Name it or write it…what do you do first?
How I Named My First Book
I often come up with titles first and then write a story based on it. With my first book, I had the story concept and was working on the outline. As I was developing it I kept thinking of the overall theme of the book. It was when I saw how the story was moving forward I realized that the title had to include one man’s law that would prevail against the wrongdoing of others. And he had to have the physical skills to enforce his law…thus, “Colson’s Law”.
But this was the exception; in fact, when I began work on my second novel it started off with the title because I kept referring to the main character’s twin six-guns in my first book. So I played around with the wording and within seconds had the title for the second book, “Six-Gun Twins”. I then developed a whole story around twins who both use twin six-guns. That then led to the tagline: “Two Men – Four Guns”. Working like this inspires and excites me because I see the whole story wrapped up in a few words.
How Writers Create
Many writers get a line or a title and their imagination takes them on a whirlwind tour of scenes, characters, and conflict. They have the ability to “see” the story in their mind and may actually have it written before they have more than the title down.

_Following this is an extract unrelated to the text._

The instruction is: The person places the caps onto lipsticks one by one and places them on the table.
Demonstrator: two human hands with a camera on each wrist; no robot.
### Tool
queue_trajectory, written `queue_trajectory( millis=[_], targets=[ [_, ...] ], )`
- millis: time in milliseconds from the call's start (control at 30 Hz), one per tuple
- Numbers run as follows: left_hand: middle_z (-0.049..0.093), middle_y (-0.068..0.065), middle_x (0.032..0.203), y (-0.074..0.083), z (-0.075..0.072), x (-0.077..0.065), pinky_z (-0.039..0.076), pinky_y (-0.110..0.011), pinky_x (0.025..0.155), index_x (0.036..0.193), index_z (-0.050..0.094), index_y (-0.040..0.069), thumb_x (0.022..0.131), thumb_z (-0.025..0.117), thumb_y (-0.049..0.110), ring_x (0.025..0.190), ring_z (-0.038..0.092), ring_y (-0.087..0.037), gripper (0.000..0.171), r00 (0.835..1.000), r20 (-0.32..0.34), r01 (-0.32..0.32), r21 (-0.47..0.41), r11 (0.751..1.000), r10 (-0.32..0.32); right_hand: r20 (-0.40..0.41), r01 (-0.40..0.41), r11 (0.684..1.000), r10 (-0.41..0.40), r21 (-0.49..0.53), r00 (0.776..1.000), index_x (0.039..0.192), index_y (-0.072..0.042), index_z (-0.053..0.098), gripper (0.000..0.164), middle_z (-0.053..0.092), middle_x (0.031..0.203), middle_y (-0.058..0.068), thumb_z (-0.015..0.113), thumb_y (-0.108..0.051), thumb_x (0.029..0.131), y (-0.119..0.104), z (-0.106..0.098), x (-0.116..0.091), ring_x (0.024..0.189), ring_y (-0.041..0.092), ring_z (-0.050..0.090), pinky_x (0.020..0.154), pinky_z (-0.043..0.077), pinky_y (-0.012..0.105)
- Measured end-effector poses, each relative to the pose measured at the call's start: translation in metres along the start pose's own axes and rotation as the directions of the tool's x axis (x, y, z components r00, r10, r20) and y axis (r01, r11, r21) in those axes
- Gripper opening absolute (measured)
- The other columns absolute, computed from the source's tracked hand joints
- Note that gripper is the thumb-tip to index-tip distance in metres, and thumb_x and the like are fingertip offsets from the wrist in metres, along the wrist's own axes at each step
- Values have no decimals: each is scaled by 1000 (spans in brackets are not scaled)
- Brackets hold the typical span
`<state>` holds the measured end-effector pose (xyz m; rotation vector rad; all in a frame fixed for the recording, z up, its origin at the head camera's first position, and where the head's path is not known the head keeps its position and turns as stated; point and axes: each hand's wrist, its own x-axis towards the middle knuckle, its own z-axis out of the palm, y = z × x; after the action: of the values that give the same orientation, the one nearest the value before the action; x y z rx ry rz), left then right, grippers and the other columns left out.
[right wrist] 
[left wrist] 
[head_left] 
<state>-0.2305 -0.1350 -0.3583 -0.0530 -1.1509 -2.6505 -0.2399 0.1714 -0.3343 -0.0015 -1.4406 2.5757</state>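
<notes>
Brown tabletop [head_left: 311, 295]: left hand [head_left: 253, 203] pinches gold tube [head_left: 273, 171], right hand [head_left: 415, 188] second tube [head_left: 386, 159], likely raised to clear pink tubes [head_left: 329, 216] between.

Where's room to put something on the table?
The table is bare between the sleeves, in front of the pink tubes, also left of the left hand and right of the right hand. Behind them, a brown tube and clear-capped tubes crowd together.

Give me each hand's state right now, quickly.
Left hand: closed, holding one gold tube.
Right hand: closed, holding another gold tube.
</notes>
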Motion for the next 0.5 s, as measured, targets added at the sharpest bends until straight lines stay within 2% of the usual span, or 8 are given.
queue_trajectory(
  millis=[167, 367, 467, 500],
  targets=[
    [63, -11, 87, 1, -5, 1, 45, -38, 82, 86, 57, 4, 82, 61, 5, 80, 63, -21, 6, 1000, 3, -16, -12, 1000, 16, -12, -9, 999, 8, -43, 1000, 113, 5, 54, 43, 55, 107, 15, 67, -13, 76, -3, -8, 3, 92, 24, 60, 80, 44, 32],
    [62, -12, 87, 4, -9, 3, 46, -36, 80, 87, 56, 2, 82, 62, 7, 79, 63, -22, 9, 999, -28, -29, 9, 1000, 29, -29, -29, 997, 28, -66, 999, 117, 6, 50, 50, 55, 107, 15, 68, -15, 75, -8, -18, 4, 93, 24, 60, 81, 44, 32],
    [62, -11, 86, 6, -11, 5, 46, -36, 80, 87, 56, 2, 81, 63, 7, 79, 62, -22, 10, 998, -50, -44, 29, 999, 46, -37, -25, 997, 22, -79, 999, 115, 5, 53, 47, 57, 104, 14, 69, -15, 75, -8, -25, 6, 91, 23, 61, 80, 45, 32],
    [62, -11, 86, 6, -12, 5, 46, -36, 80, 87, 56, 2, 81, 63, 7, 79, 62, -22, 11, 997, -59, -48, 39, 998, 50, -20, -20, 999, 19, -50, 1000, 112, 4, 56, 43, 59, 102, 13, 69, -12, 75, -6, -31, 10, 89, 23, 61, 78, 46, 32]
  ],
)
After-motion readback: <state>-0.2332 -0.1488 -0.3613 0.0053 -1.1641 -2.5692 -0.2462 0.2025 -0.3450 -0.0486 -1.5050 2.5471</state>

CAUTION: don’t ever attempt this without having paper, pen, and time to write everything down or else you run the risk of losing these nuggets of plot. And for some reason they may be gone forever, lost into the abyss of inspiration.

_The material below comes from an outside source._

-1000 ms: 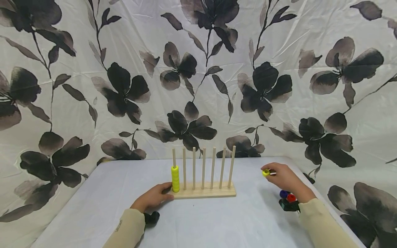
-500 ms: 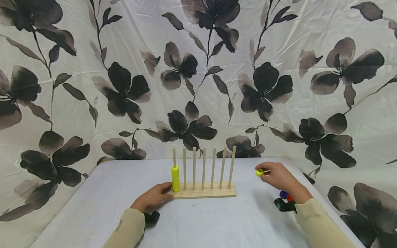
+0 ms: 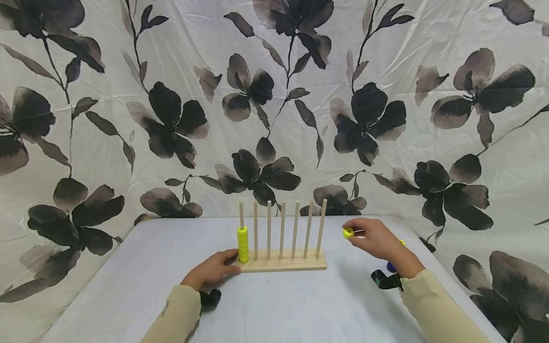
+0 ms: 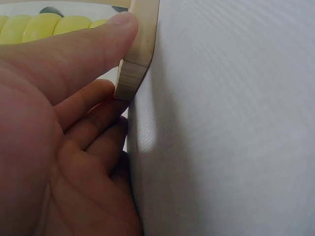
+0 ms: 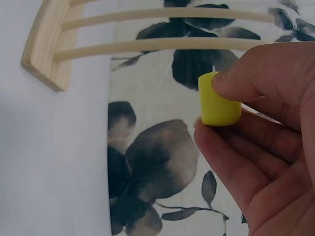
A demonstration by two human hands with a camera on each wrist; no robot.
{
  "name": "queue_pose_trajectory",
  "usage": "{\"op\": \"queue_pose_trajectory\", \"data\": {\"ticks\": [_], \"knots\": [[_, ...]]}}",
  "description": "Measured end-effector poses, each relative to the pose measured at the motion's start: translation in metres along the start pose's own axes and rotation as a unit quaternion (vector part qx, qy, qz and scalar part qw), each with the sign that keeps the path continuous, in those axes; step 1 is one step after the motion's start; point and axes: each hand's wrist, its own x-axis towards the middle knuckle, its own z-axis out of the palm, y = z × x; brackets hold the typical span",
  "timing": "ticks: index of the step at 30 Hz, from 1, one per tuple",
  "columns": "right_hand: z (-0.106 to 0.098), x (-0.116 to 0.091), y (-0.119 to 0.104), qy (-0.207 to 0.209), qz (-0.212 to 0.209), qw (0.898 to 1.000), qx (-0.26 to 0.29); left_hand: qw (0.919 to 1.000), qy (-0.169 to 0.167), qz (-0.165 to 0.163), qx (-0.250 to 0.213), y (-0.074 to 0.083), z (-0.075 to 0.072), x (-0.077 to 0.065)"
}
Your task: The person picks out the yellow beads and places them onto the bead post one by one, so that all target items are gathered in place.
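Observation:
A wooden peg stand [image 3: 283, 267] with several upright pegs stands on the table, and yellow beads [image 3: 243, 245] are stacked on its leftmost peg. My left hand [image 3: 211, 271] grips the left end of the stand's base. In the left wrist view the thumb [image 4: 93, 46] lies across that base [image 4: 133, 76], with fingers at its far edge. Right of the stand, my right hand [image 3: 372, 239] pinches one yellow bead [image 5: 220, 105] between thumb and fingers, above the table. In the head view this bead [image 3: 348, 233] shows its hole. The other pegs carry no beads.
Beyond the right wrist a purple bead [image 3: 391, 267] and a bit of yellow [image 3: 401, 242] show, partly hidden by the arm. Black wrist cameras [image 3: 210, 299] are strapped to both wrists. A floral cloth [image 3: 283, 109] hangs behind the white table [image 3: 274, 309].
My right hand has moved left toward the stand with the yellow bead, its arm now covering the red bead. The left hand stays at the base.

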Motion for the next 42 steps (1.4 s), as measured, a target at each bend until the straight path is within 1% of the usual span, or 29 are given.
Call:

Other writers work best by setting up a time to write, including tapping into their muse and getting their stories mapped out as they work. This way they can see the plot and characters developing as they create their outline.
I subscribe to a combination (and I’m sure most do). We can’t always control when the ideas may hit us and may, in fact, have deliberately put things on the back burner to let the subconscious mind do some work on its own. This is especially useful if we’re stuck at a particular scene or problem.
But we then must take the time to put some order to the chaos of our creativity. Whether you use a notebook, index cards, or even speak into a phone recorder you must now structure your story. But that’s for another post.
So Is It The Chicken Or The Egg?
Title ⇒ Story OR Story ⇒ Title? What inspires you to create your next book? What comes first? I’m a fan of the one-liners that become a title and then become the story.
The other thing to consider, and it may seem like you’re selling yourself out, is if someone like a publisher says that they like your book but want to re-name it. Eikes! How stuck are you then on your title? To be published or to stick by your writer vision that keeps you in control of your book…and title. What would you do?